Well here are some of my suggestions:
Increase student doctor numbers: offer students a free medical education. In return they must agree to work for at least 10 years as a GP. This could work by the health dept acting as a guarantor on a loan that covers all tuition costs. If the student does not fulfil their end of the bargain they get lumbered with repaying the loan.
Be more family friendly/group together: a GP locum gets £320-400 a day. Frankly if I got that I would only work 2 days a week too. Most GP’s will soon be female, we have no alternative but to make the job family friendly. If several GP’s band together into one health centre is easier to share the workload amongst them. Male GP’s are also feed up with the long hours and maybe would love a more flexible working arrangement.
Group together with other services into well-being hubs: Patients should be triaged when they come in to the surgery. You have a problem with your DLA? Talk to Mark over in our Citizens advice room. Felling down because your mum just died? Have a cup of tea with Maureen our counsellor. Need your dressing changed? John the nurse will be happy to help.

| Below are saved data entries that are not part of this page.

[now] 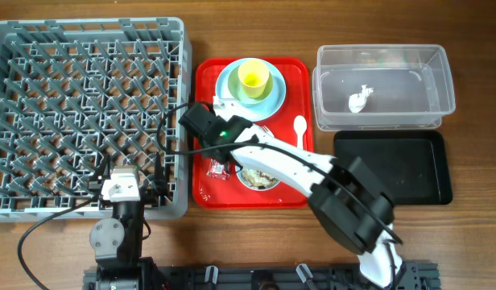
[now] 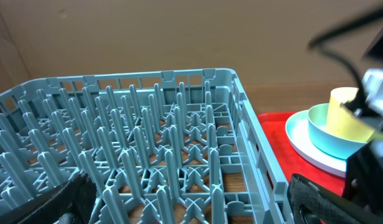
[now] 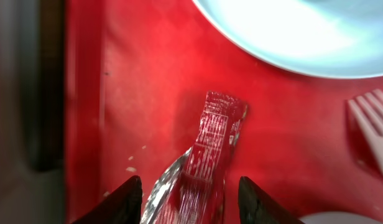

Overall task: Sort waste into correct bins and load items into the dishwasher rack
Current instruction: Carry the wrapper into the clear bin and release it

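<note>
The long red snack wrapper (image 3: 210, 149) lies on the red tray (image 3: 129, 93), and my right gripper (image 3: 190, 199) straddles its near end, open, with a gap on each side. From overhead, the right gripper (image 1: 216, 155) is over the tray's left half, above the wrapper (image 1: 217, 167). The yellow cup (image 1: 254, 78) stands in the blue-green bowl (image 1: 270, 95) on the blue plate (image 1: 226, 87). A white bowl (image 1: 256, 179) holds food scraps. The spoon (image 1: 299, 129) and fork (image 3: 375, 124) lie on the tray. My left gripper (image 2: 191, 199) hangs open over the dishwasher rack (image 2: 241, 106).
A clear tub (image 1: 385, 56) at the back right holds crumpled white paper (image 1: 359, 100). The black tray (image 1: 393, 165) sits just in front of it. The grey rack (image 1: 87, 28) fills the table's left side, its right wall beside the red tray (image 1: 208, 80).
</note>
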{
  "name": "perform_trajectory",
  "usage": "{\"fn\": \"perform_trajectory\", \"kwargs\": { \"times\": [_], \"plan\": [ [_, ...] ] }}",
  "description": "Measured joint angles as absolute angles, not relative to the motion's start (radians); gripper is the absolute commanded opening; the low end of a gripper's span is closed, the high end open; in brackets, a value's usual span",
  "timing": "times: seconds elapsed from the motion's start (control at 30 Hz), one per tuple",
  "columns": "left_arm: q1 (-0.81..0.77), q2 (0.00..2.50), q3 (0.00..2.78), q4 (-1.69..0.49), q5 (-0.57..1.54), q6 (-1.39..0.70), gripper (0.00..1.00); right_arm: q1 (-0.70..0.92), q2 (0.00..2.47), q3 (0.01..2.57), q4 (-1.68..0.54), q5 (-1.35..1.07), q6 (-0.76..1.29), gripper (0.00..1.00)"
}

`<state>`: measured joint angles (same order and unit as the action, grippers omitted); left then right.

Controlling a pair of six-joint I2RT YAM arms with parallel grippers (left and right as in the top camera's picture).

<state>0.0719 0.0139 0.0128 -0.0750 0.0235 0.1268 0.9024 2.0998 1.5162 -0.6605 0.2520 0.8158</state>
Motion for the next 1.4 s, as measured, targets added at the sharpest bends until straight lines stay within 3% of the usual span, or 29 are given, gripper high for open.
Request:
{"fn": "perform_trajectory", "kwargs": {
  "times": [0.13, 0.33, 0.63, 0.8, 1.0, 1.27, 1.3, 1.33, 1.4],
  "plan": [
    [0.072, 0.014, 0.013, -0.075, 0.023, 0.127, 1.0, 0.902, 2.155, 1.513, -0.616, 0.26, 0.818, 0.43],
    [0.072, 0.014, 0.013, -0.075, 0.023, 0.127, 1.0, 0.902, 2.16, 1.513, -0.579, 0.27, 0.808, 0.04],
    [0.072, 0.014, 0.013, -0.075, 0.023, 0.127, 1.0, 0.83, 2.047, 1.58, -0.551, 0.271, 0.527, 0.04],
    [0.072, 0.014, 0.013, -0.075, 0.023, 0.127, 1.0, 0.611, 1.798, 1.625, -0.567, 0.27, 0.395, 0.04],
    [0.072, 0.014, 0.013, -0.075, 0.023, 0.127, 1.0, 0.266, 1.77, 1.631, -0.633, 0.19, 0.254, 0.04],
    [0.072, 0.014, 0.013, -0.075, 0.023, 0.127, 1.0, 0.014, 1.897, 1.631, -0.646, -0.093, 0.221, 0.17],
    [0.072, 0.014, 0.013, -0.075, 0.023, 0.127, 1.0, 0.006, 1.919, 1.63, -0.653, -0.111, 0.221, 0.24],
    [0.072, 0.014, 0.013, -0.075, 0.023, 0.127, 1.0, 0.001, 1.943, 1.629, -0.663, -0.129, 0.22, 0.46],
    [0.072, 0.014, 0.013, -0.075, 0.023, 0.127, 1.0, -0.003, 1.974, 1.629, -0.678, -0.146, 0.215, 0.61]
  ]
}}
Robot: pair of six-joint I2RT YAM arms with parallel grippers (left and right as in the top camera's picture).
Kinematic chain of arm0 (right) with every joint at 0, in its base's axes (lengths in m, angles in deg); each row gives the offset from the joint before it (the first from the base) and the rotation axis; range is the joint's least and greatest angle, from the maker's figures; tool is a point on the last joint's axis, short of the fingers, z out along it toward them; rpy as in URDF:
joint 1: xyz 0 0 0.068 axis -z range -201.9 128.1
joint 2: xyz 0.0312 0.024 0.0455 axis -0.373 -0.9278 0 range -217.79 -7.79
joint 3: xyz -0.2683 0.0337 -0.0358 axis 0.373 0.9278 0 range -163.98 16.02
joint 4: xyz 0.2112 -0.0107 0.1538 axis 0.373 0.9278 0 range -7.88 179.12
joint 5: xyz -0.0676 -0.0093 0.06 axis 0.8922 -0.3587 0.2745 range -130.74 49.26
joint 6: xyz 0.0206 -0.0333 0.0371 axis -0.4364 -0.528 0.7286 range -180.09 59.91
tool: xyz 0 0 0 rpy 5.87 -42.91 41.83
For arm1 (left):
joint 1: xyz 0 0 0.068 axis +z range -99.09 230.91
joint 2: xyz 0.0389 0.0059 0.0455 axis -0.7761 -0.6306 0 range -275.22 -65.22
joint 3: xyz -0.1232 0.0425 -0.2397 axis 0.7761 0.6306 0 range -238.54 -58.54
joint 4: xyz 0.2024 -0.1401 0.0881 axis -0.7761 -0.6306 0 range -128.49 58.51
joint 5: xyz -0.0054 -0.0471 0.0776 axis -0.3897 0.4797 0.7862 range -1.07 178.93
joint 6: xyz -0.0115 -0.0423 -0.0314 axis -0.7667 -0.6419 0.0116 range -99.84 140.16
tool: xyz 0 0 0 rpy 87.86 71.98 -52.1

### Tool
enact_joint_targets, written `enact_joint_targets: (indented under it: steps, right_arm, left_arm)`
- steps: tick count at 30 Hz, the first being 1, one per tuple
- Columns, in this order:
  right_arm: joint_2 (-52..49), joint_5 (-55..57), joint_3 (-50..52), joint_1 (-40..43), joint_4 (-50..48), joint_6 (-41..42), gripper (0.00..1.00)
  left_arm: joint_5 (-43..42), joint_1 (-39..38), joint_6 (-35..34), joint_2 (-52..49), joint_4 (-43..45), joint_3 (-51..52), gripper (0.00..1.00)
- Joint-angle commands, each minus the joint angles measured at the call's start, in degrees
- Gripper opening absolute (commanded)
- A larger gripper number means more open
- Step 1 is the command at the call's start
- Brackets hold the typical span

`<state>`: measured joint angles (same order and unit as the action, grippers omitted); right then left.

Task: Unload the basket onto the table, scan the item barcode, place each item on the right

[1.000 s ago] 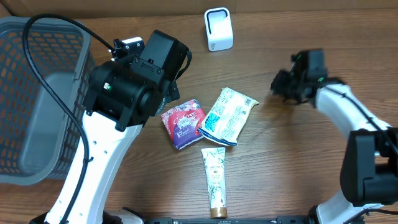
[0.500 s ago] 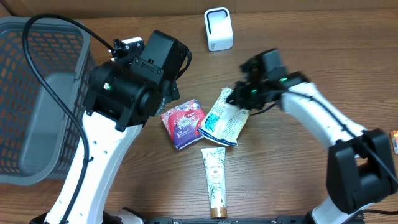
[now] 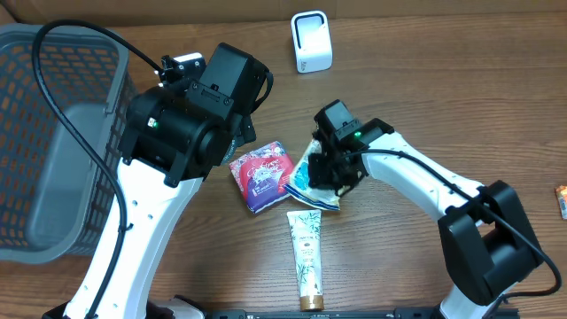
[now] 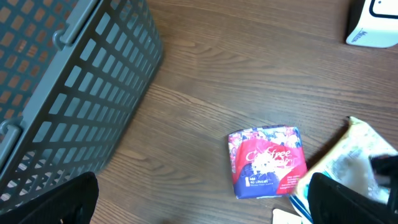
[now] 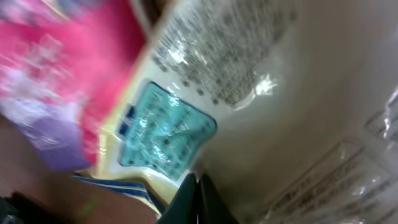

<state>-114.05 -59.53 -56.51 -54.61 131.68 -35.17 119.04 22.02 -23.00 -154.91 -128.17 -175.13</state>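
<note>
A cream and blue snack packet [image 3: 306,177] lies mid-table, printed side up. My right gripper [image 3: 330,174] is down on its right half, its fingertips [image 5: 198,202] pressed together with nothing between them and resting on the packet's [image 5: 280,106] film. A red and purple packet [image 3: 260,175] lies just left of it, with a white tube [image 3: 307,257] below. The white scanner [image 3: 311,41] stands at the far edge. My left gripper [image 4: 202,205] hovers open above bare wood, left of the red packet [image 4: 267,160]. In the overhead view the left arm [image 3: 190,115] hides its jaws.
A grey mesh basket [image 3: 35,204] fills the left side of the table, its wall [image 4: 74,93] close to my left gripper. A small orange object [image 3: 562,199] sits at the right edge.
My right arm has swung left from the table's right side and come down onto the cream packet. The left arm has not moved.
</note>
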Motion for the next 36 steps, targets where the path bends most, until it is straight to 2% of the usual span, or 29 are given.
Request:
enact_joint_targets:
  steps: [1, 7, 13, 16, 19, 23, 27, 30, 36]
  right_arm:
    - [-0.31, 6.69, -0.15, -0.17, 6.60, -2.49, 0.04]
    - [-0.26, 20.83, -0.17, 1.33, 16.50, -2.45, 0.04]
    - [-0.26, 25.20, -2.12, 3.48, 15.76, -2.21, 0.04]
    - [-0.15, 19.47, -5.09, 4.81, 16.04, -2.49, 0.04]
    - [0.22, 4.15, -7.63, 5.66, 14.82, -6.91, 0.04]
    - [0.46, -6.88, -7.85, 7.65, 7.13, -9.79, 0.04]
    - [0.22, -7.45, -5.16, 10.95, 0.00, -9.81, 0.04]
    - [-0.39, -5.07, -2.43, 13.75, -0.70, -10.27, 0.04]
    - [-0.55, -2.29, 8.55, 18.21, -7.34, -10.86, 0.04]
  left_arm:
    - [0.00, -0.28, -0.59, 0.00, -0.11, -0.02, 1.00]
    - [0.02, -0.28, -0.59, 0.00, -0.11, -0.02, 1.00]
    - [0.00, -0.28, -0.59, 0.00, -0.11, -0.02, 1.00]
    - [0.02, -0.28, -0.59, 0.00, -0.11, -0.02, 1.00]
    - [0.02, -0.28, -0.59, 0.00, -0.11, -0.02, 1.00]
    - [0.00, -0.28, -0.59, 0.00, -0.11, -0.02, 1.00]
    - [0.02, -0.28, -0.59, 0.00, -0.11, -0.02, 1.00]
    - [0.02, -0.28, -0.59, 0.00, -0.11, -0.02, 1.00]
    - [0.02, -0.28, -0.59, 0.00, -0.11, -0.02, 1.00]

A GP should only be for medical problems only.
Increase nurse practitioners: these are specially trained nurses that can do a lot of GP functions, they can carry out any physical examinations, request appropriate tests to aid diagnosis (blood tests, x-rays, scans), refer patients to an appropriate specialist (in the practice or hospital) prescribe medicines and non-medical treatments. They cost half the price of a GP but as a cynical GP friend of mine said ‘They do half the work’.
I ran this post past Dr George O’Neill. While he agreed with my analysis of the problems his view is that any changes to the current system are a waste of time. Some of my suggestions are already being done but he thinks it is not enough. His view is that the entire system is broken and needs radical reform. I am working with him on another post that will explain his vision for a revolution in primary care. This post should be ready in a week or two.
My only concern is we don’t really do radical reform in Northern Ireland. We tend to bumble along from one crisis to the next without any real long term vision. Will Jim Wells be the man to avert the crisis or will the issue be kicked into the long grass like so many other issues in NI?